Le département d'État américain précise que la caution est intégralement restituée dans deux cas spécifiques :

  • Si le titulaire du visa respecte scrupuleusement toutes les conditions de son séjour
  • Si le voyage prévu n'a finalement pas lieu

Les statistiques officielles indiquent que près de mille étrangers ont déjà obtenu un visa dans le cadre de ce programme, avec un taux de retour dans les délais impressionnant de 97 %. Ce chiffre suggère l'efficacité du dispositif dans l'incitation au respect des conditions de séjour.

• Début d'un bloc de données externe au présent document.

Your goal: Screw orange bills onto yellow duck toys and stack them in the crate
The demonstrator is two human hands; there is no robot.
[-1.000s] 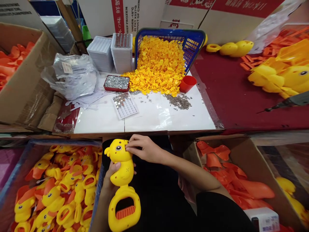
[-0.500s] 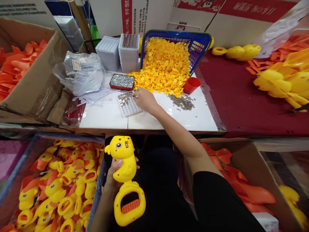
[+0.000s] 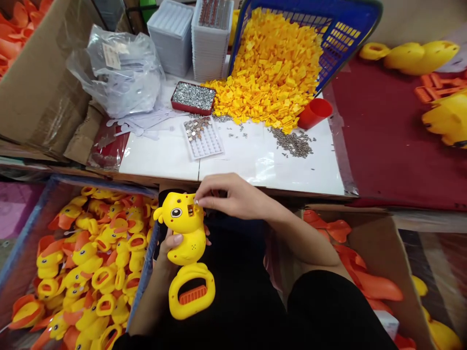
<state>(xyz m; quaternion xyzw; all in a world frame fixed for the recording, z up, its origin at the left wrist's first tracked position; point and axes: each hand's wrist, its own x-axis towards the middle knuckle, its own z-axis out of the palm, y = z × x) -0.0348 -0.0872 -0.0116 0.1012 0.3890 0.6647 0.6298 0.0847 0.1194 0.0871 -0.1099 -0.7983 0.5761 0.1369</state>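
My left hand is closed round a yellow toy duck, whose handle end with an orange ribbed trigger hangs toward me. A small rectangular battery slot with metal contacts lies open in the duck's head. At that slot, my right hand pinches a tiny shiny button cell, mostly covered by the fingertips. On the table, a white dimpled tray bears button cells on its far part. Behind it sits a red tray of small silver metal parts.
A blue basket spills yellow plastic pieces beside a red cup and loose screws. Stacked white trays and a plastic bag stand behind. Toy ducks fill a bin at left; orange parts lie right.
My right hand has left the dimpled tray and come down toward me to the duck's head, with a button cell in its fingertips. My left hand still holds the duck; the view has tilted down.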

Contexte politique et objectifs affichés

Cette mesure s'inscrit dans le cadre plus large de la politique migratoire menée par l'administration du président Donald Trump depuis janvier. L'objectif principal est clairement affiché : réduire les abus liés aux visas temporaires, en particulier les cas de séjour prolongé au-delà de la durée autorisée.

Le département d'État justifie cette approche par des considérations économiques, soulignant que le coût moyen du renvoi d'un immigré en situation irrégulière s'élève à environ 18.000 dollars. Parallèlement, les procédures de visas d'immigrants ont été gelées dans soixante-quinze pays, témoignant d'une approche globale de restriction migratoire.

Pays précédemment concernés par le programme

La liste initiale des trente-huit pays soumis à cette exigence comprenait notamment :

  1. L'Algérie
  2. Le Bangladesh
  3. Cuba
  4. Le Nigeria
  5. Le Sénégal
  6. La Tanzanie
  7. Le Venezuela
  8. La Zambie

Ces nations étaient principalement situées en Afrique, mais également en Asie, dans les Caraïbes et en Amérique latine. L'extension à douze nouveaux pays confirme la volonté américaine d'élargir progressivement le champ d'application de cette politique migratoire restrictive.

Cette évolution marque un durcissement supplémentaire des conditions d'accès au territoire américain pour les ressortissants de nombreux pays en développement, avec des implications potentielles sur les échanges touristiques et commerciaux internationaux.